From the records below, give the number of lines that contain the string "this", without any other text.

» SOURCE RECORDS:

<<<<

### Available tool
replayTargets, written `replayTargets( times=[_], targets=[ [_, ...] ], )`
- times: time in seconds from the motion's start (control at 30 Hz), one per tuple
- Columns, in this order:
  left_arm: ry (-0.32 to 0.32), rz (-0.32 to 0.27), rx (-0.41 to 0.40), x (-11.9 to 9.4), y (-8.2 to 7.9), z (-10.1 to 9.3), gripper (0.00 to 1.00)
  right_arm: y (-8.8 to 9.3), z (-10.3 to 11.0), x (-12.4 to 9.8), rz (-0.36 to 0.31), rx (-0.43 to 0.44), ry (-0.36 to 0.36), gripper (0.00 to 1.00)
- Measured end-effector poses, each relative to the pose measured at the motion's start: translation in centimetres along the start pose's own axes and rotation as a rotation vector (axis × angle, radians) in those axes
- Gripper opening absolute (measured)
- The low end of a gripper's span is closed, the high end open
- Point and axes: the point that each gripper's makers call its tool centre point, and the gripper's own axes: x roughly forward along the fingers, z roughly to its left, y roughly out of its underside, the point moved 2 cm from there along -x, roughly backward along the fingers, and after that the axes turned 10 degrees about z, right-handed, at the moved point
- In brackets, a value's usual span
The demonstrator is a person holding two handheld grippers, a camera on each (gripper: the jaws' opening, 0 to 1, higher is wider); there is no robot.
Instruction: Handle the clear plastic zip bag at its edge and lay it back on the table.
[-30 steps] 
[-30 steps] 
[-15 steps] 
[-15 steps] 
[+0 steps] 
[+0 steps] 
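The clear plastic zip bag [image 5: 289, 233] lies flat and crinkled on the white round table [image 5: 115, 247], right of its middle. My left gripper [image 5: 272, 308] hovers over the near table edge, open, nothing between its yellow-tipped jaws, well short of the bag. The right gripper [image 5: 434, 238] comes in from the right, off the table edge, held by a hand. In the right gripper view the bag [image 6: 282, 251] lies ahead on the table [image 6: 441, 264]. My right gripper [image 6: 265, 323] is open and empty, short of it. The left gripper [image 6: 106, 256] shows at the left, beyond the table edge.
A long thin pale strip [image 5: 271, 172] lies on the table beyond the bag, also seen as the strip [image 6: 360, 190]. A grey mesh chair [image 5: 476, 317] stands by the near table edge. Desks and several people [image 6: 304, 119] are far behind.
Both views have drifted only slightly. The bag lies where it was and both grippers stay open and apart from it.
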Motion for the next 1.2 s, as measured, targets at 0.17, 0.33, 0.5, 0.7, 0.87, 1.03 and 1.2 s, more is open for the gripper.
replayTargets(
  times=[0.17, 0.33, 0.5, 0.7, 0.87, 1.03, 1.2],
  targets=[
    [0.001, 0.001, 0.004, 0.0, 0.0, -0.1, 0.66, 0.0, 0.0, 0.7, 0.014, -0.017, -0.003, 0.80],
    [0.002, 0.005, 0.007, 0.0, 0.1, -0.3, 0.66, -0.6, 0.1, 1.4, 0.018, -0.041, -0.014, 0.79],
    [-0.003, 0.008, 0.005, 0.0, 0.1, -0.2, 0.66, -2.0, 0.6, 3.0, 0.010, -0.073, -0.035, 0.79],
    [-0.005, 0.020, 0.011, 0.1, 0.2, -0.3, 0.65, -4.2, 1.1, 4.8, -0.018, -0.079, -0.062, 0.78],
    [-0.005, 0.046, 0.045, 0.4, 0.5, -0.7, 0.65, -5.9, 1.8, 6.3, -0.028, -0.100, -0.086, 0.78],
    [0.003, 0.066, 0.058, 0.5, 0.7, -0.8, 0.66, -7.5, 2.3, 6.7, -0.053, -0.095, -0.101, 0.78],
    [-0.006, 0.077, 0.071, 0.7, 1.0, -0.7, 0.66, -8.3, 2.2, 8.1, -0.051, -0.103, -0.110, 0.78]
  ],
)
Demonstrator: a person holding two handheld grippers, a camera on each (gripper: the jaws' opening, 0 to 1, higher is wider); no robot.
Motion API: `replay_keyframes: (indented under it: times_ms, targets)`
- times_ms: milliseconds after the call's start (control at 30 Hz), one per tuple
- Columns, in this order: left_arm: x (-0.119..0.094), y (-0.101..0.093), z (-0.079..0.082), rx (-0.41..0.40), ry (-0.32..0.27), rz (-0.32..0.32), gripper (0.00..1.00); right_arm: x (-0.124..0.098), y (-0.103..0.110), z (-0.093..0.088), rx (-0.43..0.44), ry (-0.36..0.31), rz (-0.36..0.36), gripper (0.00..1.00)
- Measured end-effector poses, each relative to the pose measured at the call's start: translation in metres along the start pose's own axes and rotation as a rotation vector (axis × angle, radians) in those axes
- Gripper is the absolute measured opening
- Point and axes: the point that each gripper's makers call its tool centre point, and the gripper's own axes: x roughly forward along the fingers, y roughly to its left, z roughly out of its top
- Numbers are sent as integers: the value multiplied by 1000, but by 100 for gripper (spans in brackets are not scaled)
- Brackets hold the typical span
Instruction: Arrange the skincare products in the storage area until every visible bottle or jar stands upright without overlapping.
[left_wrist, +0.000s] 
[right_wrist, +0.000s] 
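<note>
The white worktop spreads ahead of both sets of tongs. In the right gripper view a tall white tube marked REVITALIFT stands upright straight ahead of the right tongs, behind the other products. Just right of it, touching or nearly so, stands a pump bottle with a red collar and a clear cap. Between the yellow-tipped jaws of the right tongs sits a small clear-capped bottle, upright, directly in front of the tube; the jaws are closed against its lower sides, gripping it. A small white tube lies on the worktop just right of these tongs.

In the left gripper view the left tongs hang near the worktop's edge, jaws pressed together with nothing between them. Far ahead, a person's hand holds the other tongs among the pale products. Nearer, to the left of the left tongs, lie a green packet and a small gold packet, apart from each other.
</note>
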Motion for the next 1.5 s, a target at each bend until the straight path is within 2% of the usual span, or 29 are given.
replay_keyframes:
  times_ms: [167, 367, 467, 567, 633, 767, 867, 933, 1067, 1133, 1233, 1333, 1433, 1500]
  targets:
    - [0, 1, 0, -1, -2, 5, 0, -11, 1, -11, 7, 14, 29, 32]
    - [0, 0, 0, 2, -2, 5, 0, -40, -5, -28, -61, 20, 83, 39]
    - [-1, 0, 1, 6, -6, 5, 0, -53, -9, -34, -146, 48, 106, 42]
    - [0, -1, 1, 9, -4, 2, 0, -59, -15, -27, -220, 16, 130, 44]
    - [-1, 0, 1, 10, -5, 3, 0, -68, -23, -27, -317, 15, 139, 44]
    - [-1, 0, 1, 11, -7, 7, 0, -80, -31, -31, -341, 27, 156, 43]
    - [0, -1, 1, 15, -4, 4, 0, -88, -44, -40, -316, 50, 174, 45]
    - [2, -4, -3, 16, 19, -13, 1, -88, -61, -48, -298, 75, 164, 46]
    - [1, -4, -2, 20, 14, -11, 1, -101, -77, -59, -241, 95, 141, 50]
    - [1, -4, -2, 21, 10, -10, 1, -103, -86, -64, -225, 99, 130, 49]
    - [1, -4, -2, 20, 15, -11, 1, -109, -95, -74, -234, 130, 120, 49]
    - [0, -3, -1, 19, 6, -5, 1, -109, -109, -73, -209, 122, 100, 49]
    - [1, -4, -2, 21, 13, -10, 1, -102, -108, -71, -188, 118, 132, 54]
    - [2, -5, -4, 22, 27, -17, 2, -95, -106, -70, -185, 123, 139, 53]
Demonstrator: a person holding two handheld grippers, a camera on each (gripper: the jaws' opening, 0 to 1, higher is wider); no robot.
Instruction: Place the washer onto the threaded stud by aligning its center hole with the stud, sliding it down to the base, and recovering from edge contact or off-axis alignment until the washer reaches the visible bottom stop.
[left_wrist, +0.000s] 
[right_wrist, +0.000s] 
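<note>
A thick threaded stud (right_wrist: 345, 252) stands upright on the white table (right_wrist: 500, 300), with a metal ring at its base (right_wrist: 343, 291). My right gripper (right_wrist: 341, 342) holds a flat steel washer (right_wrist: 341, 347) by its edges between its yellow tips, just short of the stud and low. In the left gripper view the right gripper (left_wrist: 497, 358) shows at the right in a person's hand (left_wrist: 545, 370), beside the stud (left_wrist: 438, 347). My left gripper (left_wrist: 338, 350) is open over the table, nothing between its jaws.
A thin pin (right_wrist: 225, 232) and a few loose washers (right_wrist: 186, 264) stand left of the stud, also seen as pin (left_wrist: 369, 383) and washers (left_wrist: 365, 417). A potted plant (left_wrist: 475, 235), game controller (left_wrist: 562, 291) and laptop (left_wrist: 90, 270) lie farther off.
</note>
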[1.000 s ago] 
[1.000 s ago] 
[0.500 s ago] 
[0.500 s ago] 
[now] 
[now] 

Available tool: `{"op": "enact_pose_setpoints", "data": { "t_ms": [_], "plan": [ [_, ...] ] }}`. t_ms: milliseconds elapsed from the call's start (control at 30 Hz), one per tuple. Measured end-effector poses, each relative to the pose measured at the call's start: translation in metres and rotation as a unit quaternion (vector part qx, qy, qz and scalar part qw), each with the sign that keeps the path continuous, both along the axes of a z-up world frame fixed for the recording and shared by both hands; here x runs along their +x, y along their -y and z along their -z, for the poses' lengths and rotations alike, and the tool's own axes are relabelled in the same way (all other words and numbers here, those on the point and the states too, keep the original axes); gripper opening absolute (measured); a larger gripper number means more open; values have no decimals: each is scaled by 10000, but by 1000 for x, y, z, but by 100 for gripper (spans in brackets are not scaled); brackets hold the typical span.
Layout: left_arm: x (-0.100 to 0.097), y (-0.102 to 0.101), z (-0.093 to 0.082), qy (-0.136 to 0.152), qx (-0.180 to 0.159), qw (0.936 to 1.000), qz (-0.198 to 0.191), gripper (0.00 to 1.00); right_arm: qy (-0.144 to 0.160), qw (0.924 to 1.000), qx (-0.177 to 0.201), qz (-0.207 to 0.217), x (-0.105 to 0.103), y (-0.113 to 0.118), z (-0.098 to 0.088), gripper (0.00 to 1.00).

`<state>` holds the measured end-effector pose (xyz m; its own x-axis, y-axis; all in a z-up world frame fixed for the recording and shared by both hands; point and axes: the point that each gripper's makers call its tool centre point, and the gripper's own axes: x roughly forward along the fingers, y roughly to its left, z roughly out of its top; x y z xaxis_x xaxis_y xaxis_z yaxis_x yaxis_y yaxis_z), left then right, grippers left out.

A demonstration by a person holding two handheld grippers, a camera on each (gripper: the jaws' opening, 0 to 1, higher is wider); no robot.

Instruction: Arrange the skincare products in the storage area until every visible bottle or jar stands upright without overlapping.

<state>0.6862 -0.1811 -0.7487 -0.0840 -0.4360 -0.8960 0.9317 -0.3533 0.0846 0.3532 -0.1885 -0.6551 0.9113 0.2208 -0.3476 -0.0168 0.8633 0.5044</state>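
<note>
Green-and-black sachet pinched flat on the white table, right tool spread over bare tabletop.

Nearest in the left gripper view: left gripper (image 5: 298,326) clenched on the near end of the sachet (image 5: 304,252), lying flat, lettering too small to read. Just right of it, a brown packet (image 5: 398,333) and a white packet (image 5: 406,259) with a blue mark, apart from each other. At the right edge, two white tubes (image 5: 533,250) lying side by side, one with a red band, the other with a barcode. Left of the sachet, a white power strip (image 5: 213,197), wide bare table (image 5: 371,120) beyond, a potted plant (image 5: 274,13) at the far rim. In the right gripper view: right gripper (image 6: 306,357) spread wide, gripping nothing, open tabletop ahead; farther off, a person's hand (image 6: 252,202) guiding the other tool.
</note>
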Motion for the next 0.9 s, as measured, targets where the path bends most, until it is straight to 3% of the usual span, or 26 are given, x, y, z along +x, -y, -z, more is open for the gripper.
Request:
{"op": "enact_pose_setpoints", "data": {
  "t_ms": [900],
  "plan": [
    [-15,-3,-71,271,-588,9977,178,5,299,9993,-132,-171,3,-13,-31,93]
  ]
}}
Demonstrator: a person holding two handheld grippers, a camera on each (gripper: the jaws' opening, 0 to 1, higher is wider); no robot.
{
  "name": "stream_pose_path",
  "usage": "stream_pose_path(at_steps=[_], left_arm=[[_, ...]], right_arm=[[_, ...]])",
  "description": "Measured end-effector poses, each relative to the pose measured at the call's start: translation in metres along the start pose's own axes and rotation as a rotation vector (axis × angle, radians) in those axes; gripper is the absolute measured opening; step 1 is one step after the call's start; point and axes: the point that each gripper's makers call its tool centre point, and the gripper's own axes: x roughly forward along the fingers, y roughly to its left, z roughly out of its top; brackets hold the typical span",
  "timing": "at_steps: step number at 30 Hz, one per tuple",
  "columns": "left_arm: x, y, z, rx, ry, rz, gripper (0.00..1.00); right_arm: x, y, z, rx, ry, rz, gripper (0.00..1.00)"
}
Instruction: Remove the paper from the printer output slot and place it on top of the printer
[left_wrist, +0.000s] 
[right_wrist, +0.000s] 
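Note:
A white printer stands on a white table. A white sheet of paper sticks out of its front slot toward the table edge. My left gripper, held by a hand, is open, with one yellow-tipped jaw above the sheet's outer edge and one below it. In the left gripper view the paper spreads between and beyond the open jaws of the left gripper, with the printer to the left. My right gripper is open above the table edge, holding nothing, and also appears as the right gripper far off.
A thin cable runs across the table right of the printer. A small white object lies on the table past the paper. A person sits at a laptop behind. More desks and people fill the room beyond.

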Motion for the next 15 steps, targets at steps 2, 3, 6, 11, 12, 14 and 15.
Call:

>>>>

» THE COMPLETED TASK: 2